A University of London macroeconomics expert, John Driffil, says the value of the analysis to the scientific community is not that a small number of people control the world, but rather what the study demonstrates in regards to economic stability. I submit that a small number of people controlling the world automatically creates instability, as the political and economic processes of civilization are not governed by the will of sovereign individuals, but instead by the decisions of businessmen and technocrats, whose morality could, due to their unique social status, divorce from the values of most people.
In a barrage of scientific verbiage, the Zurich trio maintains that the concentration of power is not inherently good or bad, “but the core’s tight interconnections could be.” The world learned in 2008 that such a highly concentrated network is unstable. “If one company suffers distress,” says Glattfelder, “this propagates.”

“It’s disconcerting to see how connected things really are,” agrees George Sugihara of the Scripps Institution of Oceanography in La Jolla, California, a complex systems expert who has advised Deutsche Bank.

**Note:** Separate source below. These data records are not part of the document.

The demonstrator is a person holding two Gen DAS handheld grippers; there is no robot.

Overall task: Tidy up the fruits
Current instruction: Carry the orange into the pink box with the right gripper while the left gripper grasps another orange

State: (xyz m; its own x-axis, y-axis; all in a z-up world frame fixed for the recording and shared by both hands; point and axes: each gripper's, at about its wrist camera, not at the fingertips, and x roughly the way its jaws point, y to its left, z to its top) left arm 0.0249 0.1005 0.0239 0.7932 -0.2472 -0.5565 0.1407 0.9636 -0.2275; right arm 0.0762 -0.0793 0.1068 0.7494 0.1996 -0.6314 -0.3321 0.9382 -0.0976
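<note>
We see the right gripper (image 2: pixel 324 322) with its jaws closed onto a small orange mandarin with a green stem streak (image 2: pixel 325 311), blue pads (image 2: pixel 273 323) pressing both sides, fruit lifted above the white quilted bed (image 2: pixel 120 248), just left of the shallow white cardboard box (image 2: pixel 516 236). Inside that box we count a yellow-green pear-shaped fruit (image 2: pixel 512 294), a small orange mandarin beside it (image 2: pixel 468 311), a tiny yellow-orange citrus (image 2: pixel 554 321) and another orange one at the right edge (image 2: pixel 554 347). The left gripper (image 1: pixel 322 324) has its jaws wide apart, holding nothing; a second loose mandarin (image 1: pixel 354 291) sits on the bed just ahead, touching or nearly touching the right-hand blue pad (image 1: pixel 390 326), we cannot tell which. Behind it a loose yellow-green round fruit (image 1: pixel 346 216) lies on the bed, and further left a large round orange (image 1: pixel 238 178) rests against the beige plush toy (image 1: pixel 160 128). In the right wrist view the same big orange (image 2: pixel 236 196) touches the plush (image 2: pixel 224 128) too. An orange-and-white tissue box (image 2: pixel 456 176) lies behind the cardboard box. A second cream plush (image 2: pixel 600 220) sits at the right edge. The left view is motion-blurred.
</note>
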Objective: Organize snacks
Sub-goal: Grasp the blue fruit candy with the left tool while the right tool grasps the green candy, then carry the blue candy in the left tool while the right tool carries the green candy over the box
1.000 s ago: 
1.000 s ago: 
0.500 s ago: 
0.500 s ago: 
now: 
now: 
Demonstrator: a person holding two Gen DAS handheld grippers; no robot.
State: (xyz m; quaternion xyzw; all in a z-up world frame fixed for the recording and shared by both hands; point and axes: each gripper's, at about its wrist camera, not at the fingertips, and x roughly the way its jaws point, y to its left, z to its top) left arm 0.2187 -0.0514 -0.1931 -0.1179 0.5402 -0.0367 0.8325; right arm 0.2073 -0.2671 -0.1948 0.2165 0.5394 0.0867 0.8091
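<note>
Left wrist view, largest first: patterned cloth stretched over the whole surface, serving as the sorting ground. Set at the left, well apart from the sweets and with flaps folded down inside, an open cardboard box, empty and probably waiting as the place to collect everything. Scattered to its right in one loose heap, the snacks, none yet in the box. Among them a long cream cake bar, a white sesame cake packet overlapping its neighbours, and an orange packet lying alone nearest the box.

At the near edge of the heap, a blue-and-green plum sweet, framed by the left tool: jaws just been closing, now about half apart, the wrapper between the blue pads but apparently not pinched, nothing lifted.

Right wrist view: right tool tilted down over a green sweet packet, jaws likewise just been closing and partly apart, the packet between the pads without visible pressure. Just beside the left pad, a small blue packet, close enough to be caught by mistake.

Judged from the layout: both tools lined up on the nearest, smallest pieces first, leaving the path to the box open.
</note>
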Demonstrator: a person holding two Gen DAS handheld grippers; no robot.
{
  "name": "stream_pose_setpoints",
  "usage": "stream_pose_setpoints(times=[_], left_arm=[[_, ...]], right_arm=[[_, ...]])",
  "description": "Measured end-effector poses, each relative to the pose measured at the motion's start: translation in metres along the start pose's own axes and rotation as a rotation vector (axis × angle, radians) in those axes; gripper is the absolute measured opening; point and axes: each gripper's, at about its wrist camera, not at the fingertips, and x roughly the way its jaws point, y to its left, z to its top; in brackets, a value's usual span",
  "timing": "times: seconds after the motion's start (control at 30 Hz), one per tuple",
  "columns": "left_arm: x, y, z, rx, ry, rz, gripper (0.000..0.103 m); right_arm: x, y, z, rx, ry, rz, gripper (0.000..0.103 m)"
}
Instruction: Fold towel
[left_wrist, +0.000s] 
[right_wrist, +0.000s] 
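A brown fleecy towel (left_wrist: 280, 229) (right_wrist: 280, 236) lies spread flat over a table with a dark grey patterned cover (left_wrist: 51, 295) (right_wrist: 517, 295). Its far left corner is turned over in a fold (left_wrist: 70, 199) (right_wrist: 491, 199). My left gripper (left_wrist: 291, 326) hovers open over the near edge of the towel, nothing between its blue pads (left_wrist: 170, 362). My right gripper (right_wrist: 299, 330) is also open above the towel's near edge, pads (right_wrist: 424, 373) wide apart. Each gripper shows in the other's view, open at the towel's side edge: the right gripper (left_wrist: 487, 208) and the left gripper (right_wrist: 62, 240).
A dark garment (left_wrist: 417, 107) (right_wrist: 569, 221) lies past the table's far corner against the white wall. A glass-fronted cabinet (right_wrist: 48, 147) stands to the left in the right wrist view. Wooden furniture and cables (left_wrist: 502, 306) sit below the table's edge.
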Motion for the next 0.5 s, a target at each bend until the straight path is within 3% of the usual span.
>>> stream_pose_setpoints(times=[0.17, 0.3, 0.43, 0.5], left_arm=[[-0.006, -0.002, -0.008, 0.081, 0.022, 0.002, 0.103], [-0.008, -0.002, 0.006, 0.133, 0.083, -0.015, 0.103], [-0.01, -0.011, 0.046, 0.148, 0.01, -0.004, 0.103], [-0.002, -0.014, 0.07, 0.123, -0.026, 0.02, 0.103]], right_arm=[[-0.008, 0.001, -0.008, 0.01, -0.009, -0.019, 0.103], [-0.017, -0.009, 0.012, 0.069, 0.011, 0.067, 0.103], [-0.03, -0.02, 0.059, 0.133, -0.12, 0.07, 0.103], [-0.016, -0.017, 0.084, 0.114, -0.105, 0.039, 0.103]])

Yaneer Bar-Yam, who heads the New England Complex Systems Institute (NECSI), warns that the analysis has some wrongheaded assumptions, such as equating ownership with control. Most company shares are held by fund managers who may or may not control how the companies they part-own conduct business. The system’s behavior, he says in scientific elitism, is too complex to just yet be understood by the study, and that more analysis is needed.
The analysis, the New Scientist goes on, could save the world. By pinpointing vulnerable parts of the System, economists can now suggest measures and policies to prevent future collapses from bringing down the global economy. Glattfelder suggests we may need global anti-trust rules, which currently only exist at the national level, to limit over-connection among transnational corporations. Sugihara maintains the analysis suggests one possible solution: firms should be taxed for excess inter-connectivity to discourage this risk. In other words, Science has concluded that global governance is needed to manage acute concentration of power among transnational corporations.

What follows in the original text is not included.